Search code examples
elasticsearchelasticsearch-aggregationelasticsearch-dsl

elasticsearch nested field array aggregation script


I am super new to ES, so please, bear with me. I've searched everywhere online + tried different things but can't get an answer.

I have a structure mapping like this

"index_1": { ... 
},
"index_2": { ... 
},
"index_3": {
    "mappings": {
        "dynamic": "strict",
        "properties": { 
...
"keywords": {
                "type": "nested",
                "properties": {
                    "id": {
                        "type": "keyword",
                        "index": false,
                        "ignore_above": 256
                    },
                    "term": {
                        "type": "text",
                        "copy_to": [
                            "keywordsSearchField"
                        ],
                        "term_vector": "with_positions_offsets",
                        "analyzer": "pasc_index_autocomplete_analyzer",
                        "search_analyzer": "pasc_standard_analyzer"
                    },
                    "vocab": {
                        "type": "keyword",
                        "ignore_above": 256,
                        "copy_to": [
                            "keywordsSearchField"
                        ]
                    },
                    "vocabUri": {
                        "type": "keyword",
                        "ignore_above": 256,
                        "copy_to": [
                            "keywordsSearchField"
                        ]
                    }
                }
            },
            "keywordsSearchField": {
                "type": "text",
                "analyzer": "pasc_standard_analyzer"
            },
...
}

All indexes have the same mappings. What I'm trying to do, is calculate nested keywords array size for each document in every index, and group it by categories, like: keywords 1-5: 500 docs, keywords 6-10: 1000 docs, etc.
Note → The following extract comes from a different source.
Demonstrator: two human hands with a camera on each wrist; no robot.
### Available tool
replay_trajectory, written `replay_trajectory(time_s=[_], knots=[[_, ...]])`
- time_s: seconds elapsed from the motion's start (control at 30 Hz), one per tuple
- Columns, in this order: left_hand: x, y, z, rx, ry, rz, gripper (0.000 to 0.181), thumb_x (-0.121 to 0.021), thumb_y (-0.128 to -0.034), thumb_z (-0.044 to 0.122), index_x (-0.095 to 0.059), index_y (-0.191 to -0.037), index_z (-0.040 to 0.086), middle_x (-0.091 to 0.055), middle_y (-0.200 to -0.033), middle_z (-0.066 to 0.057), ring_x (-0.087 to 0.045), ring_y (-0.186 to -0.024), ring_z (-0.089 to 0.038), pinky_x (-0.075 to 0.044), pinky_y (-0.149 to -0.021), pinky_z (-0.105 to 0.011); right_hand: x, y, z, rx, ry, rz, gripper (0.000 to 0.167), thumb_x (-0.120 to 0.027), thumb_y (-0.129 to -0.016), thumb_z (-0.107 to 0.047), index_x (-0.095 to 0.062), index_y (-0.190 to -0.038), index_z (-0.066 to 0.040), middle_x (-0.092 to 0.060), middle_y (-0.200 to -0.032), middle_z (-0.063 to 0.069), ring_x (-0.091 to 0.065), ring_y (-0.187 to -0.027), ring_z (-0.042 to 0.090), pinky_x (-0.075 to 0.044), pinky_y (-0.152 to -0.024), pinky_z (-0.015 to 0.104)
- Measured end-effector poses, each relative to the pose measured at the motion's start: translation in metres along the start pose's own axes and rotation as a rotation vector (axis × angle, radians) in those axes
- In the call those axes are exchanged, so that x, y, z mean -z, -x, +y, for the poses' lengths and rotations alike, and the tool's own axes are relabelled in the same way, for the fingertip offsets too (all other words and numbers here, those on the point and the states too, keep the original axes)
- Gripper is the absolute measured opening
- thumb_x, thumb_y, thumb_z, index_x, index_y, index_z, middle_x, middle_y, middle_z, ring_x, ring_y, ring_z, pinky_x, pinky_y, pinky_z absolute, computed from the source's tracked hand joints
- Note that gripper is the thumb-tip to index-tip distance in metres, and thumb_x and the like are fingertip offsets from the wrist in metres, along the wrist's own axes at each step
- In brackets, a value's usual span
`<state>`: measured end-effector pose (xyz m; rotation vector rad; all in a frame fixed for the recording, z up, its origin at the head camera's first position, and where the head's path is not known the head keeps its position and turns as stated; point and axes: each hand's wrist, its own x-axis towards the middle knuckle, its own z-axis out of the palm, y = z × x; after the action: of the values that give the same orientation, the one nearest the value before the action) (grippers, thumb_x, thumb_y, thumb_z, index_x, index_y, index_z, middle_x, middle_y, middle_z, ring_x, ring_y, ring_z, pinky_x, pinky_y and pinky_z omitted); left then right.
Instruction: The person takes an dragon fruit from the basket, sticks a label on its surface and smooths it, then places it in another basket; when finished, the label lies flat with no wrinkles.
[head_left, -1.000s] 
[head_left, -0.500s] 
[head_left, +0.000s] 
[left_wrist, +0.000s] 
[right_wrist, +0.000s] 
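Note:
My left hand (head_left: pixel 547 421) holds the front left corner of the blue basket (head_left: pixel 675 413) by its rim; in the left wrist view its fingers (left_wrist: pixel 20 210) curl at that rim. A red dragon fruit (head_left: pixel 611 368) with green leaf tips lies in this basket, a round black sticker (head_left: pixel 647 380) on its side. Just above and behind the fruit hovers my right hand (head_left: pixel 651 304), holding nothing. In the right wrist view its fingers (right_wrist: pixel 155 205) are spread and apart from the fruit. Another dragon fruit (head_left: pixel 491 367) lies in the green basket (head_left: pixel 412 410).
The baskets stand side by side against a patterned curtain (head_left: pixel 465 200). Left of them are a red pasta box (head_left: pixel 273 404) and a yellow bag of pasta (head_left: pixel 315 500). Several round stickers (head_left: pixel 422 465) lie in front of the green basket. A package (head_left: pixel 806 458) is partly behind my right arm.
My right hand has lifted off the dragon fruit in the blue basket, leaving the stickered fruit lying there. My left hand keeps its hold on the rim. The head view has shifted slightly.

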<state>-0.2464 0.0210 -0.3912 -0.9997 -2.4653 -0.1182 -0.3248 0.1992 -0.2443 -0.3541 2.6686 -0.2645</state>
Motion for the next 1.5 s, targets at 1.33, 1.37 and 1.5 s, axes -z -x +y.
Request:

I was going around looking at script_fields initially before I discovered that they cant be used when aggregating. This is an example

{
"_source": "*",
"query": {
    "bool": {
        "must": [
            {
                "match_all": {}
            }
        ]
    }
},
"script_fields": {
    "keywords_size": {
        "script": {
            "lang": "painless",
            "source": "params['_source']['keywords'].size() > 1 && params['_source']['keywords'].size() <= 5"
        }
    },
    "keywords_size1": {
        "script": {
            "lang": "painless",
            "source": "params['_source']['keywords'].size() > 6 && params['_source']['keywords'].size() <= 10"
        }
    },
    "keywords_size2": {
        "script": {
            "lang": "painless",
            "source": "params['_source']['keywords'].size() > 11 && params['_source']['keywords'].size() <= 15"
        }
    },
    "size": {
        "script": {
            "lang": "painless",
            "source": "params['_source']['keywords'].size()"
        }
    }
}

Which works well enough adding some fields for every doc. I tried implementing the script to aggs as well, trying to create buckets for every category I require, but cant get it to work.


Solution

  • okay so i managed to solve this by using scripts. I will post the answer here if it helps anyone, however i would like to know what would the answer be by using nested fields aggregations without script. So, here goes

    {
    "query": {
        "bool": {
            "must": [
                {
                    "match_all": {}
                }
            ]
        }
    },
    "size": 0,
      "aggs": {
        "avg_keywords_per_study": {
          "terms": {
            "script": "if (params['_source']['keywords'] != null && (params['_source']['keywords'].length>=1 && params['_source']['keywords'].length<=5)){return '1 to 5'} else if (params['_source']['keywords'] != null && (params['_source']['keywords'].length>=6 && params['_source']['keywords'].length<=10)){return '6 to 10'} else if (params['_source']['keywords'] != null && (params['_source']['keywords'].length>=6 && params['_source']['keywords'].length<=10)){return '6 to 10'} else if (params['_source']['keywords'] != null && (params['_source']['keywords'].length>=11 && params['_source']['keywords'].length<=15)){return '11 to 15'} else if (params['_source']['keywords'] != null && (params['_source']['keywords'].length>=16 && params['_source']['keywords'].length<=20)){return '16 to 20'} else if (params['_source']['keywords'] != null && (params['_source']['keywords'].length>=21 && params['_source']['keywords'].length<=30)){return '16 to 20'} else return '31 or more';"
          }
        }
      }
    }
    

    Sample Response:

        "aggregations": {
        "avg_keywords_per_study": {
            "doc_count_error_upper_bound": 0,
            "sum_other_doc_count": 0,
            "buckets": [
                {
                    "key": "1 to 5",
                    "doc_count": 487
                },
                {
                    "key": "6 to 10",
                    "doc_count": 254
                },
                {
                    "key": "11 to 15",
                    "doc_count": 28
                },
                {
                    "key": "16 to 20",
                    "doc_count": 18
                },
                {
                    "key": "31 or more",
                    "doc_count": 8
                }
            ]
        }
    }